Senator Mike Lee (R-UT): What we think of as high skilled jobs today could easily be tomorrow’s low skilled jobs. In much the same way that high skilled welders of yesterday…have been replaced…software developers today could find that in many instances their jobs have been replaced through automation. What do you think happens when that occurs?…When we develop technology that does our coding for us?
Senator Dan Coates (R-IN): Is our social safety net prepared for a 21st century labor market?

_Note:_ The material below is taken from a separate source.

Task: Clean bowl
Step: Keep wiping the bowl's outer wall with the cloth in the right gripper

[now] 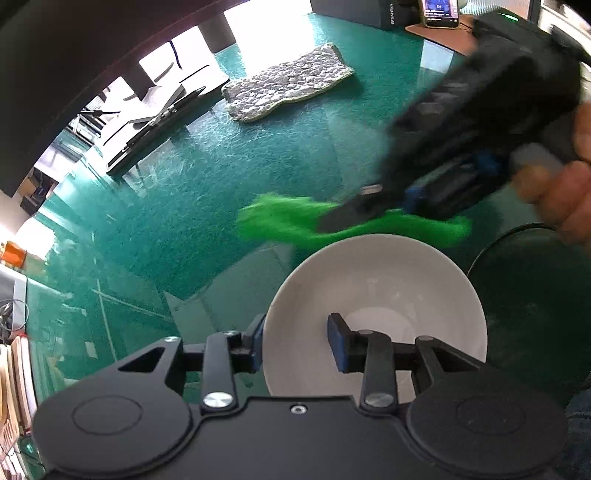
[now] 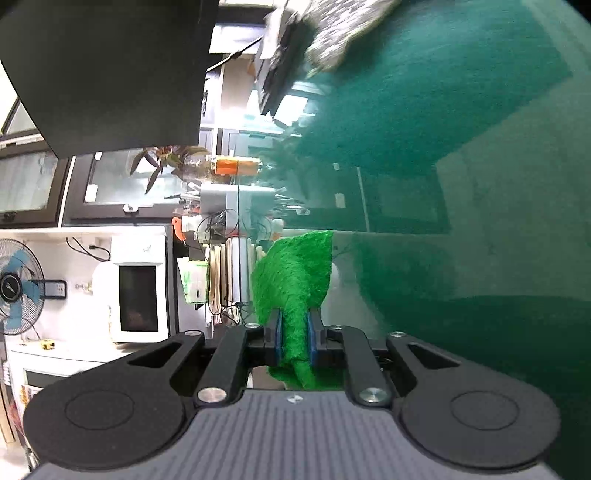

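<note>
A white bowl (image 1: pixel 373 280) stands empty on the green table (image 1: pixel 192 192), right under my left gripper (image 1: pixel 297 345). The gripper straddles the bowl's near-left rim, one pad outside the wall and one inside. Its jaws are easing apart and do not visibly press on the wall. Just beyond the bowl's far rim a hand holds my right gripper (image 1: pixel 343 214), blurred, shut on a bright green cloth (image 1: pixel 280 221). In the right wrist view the green cloth (image 2: pixel 295 280) is pinched between the blue pads of the right gripper (image 2: pixel 295 321) and fans out ahead of them.
A dark round vessel (image 1: pixel 535 302) sits close to the bowl's right side. A grey pebbled mat (image 1: pixel 288 85) lies farther back on the table, a phone (image 1: pixel 439 13) at the far edge. Shelves, a microwave (image 2: pixel 138 291) and a fan (image 2: pixel 18 286) stand beyond the table.
</note>
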`<state>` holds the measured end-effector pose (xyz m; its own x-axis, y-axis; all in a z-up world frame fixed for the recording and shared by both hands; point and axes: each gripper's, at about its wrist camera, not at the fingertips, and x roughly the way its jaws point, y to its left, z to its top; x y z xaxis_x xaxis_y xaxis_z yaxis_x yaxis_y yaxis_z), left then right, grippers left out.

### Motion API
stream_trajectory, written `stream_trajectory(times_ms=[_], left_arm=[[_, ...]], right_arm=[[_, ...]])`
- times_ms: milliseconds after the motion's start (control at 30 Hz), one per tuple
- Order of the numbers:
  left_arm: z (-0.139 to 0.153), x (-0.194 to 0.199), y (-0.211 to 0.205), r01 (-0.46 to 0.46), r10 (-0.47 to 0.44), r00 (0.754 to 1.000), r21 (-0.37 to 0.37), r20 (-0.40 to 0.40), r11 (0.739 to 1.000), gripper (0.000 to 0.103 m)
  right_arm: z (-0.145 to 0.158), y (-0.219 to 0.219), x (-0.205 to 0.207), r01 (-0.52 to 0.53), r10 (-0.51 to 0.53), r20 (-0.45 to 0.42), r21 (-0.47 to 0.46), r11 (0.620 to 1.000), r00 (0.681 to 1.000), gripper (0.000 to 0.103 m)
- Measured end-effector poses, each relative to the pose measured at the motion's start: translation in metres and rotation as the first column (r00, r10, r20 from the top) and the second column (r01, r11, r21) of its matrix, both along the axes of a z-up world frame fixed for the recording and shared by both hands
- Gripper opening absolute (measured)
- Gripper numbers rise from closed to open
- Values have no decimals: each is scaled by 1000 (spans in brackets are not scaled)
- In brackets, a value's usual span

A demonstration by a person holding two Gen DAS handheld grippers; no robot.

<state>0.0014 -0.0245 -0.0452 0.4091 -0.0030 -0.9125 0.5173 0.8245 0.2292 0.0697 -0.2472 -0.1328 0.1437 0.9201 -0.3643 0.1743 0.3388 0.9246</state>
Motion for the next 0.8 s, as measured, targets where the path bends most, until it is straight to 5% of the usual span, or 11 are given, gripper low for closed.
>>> stream_trajectory(times_ms=[233, 567, 800], left_arm=[[0, 0, -1, 24, -24, 1000, 7, -3, 1000, 35], [-1, -1, -3, 10, -10, 1000, 18, 6, 1000, 36], [0, -1, -3, 4, -4, 1000, 14, 18, 1000, 37]], right_arm=[[-6, -23, -24, 23, -23, -52, -1, 1000, 998, 14], [-4, 48, 26, -58, 59, 36, -23, 998, 998, 15], [1, 4, 1, -9, 10, 21, -36, 999, 1000, 15]])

For guidance, the representatives looked to a panel of 3 expert witnesses: Dr. Andrew McAfee (MIT), Dr. Harry Holzer (Georgetown University), and Adam Kieper (Ethics & Public Policy Center). Each panelist agreed automation technology, along with globalization, has resulted in lower wages. As Dr. Holzer put it, “The owners of the capital embodying the new technology, profit at the expense of workers overall.”

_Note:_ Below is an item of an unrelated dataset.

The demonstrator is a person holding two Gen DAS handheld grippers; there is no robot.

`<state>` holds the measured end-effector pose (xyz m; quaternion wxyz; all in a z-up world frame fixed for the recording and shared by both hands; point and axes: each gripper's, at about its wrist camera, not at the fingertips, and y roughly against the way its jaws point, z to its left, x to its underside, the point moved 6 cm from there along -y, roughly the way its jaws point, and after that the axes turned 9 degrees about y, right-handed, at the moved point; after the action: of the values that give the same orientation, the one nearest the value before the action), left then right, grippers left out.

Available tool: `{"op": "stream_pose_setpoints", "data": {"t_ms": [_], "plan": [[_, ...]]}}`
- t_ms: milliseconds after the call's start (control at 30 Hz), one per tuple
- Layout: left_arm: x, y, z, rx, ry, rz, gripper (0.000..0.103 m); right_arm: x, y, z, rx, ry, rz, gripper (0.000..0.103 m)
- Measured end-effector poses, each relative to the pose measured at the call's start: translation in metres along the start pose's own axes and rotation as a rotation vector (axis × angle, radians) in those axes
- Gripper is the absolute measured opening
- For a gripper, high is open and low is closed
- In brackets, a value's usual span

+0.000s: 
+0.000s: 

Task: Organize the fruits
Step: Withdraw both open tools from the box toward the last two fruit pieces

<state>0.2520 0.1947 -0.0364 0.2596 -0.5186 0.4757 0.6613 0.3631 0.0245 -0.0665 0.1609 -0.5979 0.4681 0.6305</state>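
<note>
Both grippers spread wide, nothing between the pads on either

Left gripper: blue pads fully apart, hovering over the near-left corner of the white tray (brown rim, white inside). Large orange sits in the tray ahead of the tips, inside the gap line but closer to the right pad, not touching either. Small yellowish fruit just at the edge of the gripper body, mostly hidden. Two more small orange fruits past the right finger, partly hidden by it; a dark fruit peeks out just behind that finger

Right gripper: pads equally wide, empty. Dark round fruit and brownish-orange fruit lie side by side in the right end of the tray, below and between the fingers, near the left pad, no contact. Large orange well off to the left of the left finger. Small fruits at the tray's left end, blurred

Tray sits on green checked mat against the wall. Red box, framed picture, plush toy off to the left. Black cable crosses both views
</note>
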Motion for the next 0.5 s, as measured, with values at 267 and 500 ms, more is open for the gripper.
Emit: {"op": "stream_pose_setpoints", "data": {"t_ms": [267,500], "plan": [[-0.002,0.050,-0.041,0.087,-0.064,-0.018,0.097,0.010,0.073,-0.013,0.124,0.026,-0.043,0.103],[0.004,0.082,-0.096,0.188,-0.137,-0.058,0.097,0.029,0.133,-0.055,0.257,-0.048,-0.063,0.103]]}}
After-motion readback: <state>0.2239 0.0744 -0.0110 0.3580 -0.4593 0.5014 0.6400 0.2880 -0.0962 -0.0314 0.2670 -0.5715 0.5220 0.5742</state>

Dr. Holzer went on to argue that fears of automation eliminating millions of jobs have historically been overblown. And he’s right. In fact there was a Senate hearing 1955 on the subject of “Automation and technological change” and the worries did prove to be overblown. Factory jobs turned into service jobs. And while some jobs were eliminated, new jobs, like computer programmer, were created.

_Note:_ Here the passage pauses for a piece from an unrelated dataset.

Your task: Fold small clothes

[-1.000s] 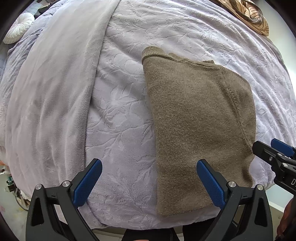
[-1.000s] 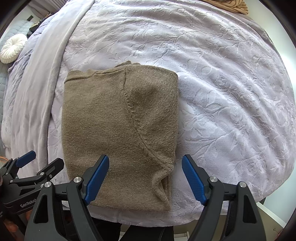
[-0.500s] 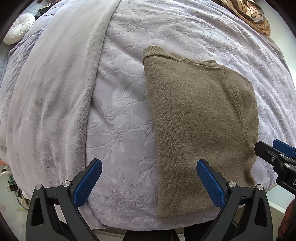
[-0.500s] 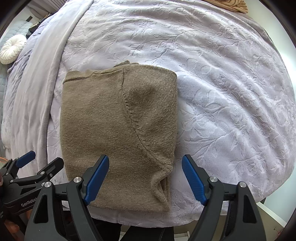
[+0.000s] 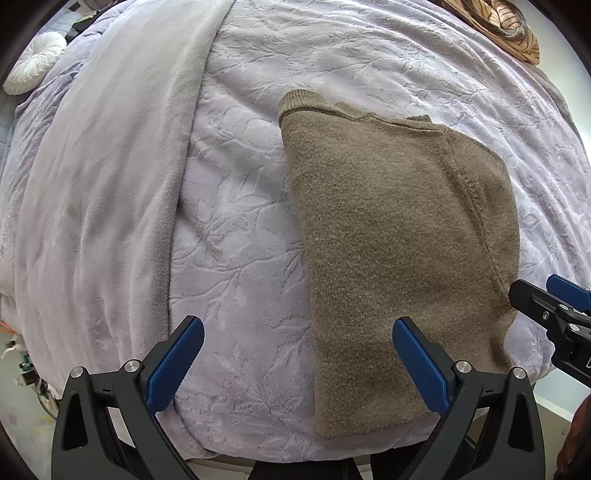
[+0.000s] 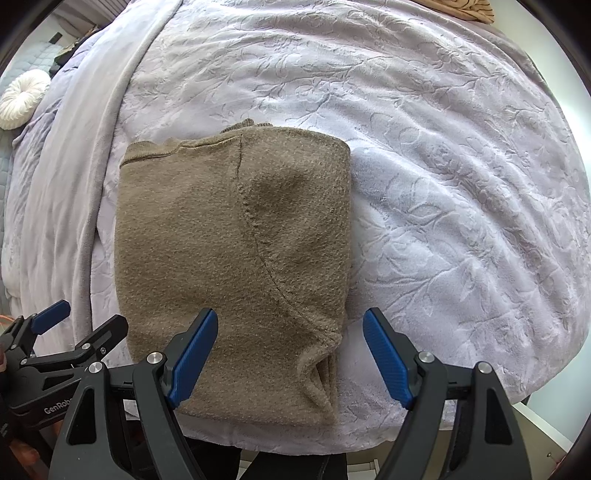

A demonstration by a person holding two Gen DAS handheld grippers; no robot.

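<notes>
An olive-brown knitted sweater (image 5: 399, 236) (image 6: 232, 251) lies folded into a rectangle on the lilac embossed bedspread (image 5: 243, 221) (image 6: 443, 184), near the bed's front edge. My left gripper (image 5: 295, 354) hangs above the sweater's left front corner, jaws wide apart, nothing between its blue pads. My right gripper (image 6: 288, 354) hovers over the sweater's right front corner, where layered folds show, and it is open too. Each gripper appears at the edge of the other's view: the right gripper (image 5: 554, 317) and the left gripper (image 6: 55, 332).
A smooth grey blanket (image 5: 103, 192) runs along the bed's left side. A round white cushion (image 5: 33, 55) sits at the far left. A striped tan garment (image 5: 502, 26) lies at the far right corner. The floor (image 5: 22, 413) shows below the bed's front edge.
</notes>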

Dr. McAfee however, insisted that although we have to be careful with our predictions as nothing is know for sure, “There is in fact something different now.” McAfee pointed to charts illustrating the trend of increased production with decreasing employment. “The American workforce is very clearly going through some very major changes”.

McAfee also noted and that “If a piece of technology is not already the world’s best medical diagnostician, I think it will be very quickly” (likely referring to IBM’s supercomputer Watson that defeated the best humanity had to offer at Jeopardy). McAfee ended his opening testimony stressing that, “We ain’t seen nothing yet.”

Both the reps and panelists agreed improvements in education will be necessary to combat “worker displacement” (unemployment) due to automation. Teaching students skills that are better suited for an automated future and retraining the unemployed. (But it is difficult to believe we can simply send the 3.5 million professional truck drivers in the United States back to school when self-driving cars hit the road. Especially when there are already not enough jobs for everybody as is.)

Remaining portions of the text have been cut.